From the listing below, copy only the lines from the line that contains "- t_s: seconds" to the line that contains "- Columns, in", counting those two lines as part of the copy.

Supplied material >>
.....

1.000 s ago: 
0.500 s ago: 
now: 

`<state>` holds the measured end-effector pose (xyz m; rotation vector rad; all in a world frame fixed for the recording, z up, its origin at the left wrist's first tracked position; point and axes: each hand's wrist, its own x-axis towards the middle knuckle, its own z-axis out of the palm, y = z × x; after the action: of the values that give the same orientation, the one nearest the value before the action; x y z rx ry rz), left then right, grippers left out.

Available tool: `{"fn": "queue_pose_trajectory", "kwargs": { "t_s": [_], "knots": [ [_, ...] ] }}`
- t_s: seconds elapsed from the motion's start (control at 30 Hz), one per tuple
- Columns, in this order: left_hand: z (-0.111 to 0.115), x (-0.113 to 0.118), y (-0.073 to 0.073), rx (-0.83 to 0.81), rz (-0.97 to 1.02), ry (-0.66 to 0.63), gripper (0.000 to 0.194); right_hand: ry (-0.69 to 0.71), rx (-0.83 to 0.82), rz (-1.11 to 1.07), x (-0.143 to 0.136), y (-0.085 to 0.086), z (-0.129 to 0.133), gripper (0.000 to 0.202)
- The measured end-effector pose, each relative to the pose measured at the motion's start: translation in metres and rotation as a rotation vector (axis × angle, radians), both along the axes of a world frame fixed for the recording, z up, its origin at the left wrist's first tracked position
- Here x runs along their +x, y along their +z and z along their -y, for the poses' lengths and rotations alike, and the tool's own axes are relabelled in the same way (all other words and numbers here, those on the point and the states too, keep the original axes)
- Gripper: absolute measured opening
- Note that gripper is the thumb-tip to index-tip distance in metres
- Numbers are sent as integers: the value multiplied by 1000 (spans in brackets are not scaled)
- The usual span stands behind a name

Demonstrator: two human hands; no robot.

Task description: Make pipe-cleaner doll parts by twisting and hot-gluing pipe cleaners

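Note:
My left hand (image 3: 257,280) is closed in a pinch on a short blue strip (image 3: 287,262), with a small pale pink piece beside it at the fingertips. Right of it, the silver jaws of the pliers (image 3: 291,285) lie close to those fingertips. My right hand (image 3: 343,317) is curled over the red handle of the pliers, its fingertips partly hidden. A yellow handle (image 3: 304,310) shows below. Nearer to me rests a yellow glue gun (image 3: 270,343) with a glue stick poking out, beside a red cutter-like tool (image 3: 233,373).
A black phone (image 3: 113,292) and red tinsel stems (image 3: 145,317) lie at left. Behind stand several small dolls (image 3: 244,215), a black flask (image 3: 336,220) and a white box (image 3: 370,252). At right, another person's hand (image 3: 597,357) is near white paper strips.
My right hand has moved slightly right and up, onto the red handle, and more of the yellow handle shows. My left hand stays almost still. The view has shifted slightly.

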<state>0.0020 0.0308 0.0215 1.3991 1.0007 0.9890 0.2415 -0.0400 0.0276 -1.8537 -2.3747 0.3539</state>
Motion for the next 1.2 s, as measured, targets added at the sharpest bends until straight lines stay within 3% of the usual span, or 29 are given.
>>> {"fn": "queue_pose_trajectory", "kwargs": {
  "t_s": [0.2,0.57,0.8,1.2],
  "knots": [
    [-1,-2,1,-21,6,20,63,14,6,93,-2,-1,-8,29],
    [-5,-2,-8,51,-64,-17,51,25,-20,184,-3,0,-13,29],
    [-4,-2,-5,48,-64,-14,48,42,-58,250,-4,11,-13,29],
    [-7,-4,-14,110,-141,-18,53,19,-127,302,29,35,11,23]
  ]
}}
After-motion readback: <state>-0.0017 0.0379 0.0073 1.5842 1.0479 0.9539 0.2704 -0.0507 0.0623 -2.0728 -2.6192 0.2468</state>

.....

Solution for this task >>
- t_s: seconds elapsed from the motion's start (control at 30 Hz), one per tuple
- Columns, in this order: left_hand: z (-0.111 to 0.115), x (-0.113 to 0.118), y (-0.073 to 0.073), rx (-0.83 to 0.81), rz (-0.97 to 1.02), ry (-0.66 to 0.63), gripper (0.000 to 0.194); right_hand: ry (-0.69 to 0.71), rx (-0.83 to 0.82), rz (-1.11 to 1.07), x (-0.143 to 0.136), y (-0.085 to 0.086), z (-0.129 to 0.133), gripper (0.000 to 0.202)

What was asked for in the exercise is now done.